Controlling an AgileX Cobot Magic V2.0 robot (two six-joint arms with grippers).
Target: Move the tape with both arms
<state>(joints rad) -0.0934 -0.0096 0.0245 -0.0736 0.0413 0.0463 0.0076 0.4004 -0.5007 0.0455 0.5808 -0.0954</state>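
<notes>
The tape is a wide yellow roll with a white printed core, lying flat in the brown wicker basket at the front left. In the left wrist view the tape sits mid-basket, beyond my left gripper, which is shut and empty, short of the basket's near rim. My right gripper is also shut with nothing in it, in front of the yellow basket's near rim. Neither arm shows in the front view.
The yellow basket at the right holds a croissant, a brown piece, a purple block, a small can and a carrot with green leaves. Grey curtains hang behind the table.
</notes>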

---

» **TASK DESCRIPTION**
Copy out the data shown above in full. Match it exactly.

» **FINISHED EXERCISE**
Controlling an AgileX Cobot Magic V2.0 robot (two six-joint arms with grippers).
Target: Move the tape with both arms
<state>(joints rad) -0.0934 -0.0096 0.0245 -0.0736 0.0413 0.0463 0.0076 0.4004 -0.5007 0.0455 0.5808 -0.0954</state>
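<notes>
The tape is a wide yellow roll with a white printed core, lying flat in the brown wicker basket at the front left. In the left wrist view the tape sits mid-basket, beyond my left gripper, which is shut and empty, short of the basket's near rim. My right gripper is also shut with nothing in it, in front of the yellow basket's near rim. Neither arm shows in the front view.
The yellow basket at the right holds a croissant, a brown piece, a purple block, a small can and a carrot with green leaves. Grey curtains hang behind the table.
</notes>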

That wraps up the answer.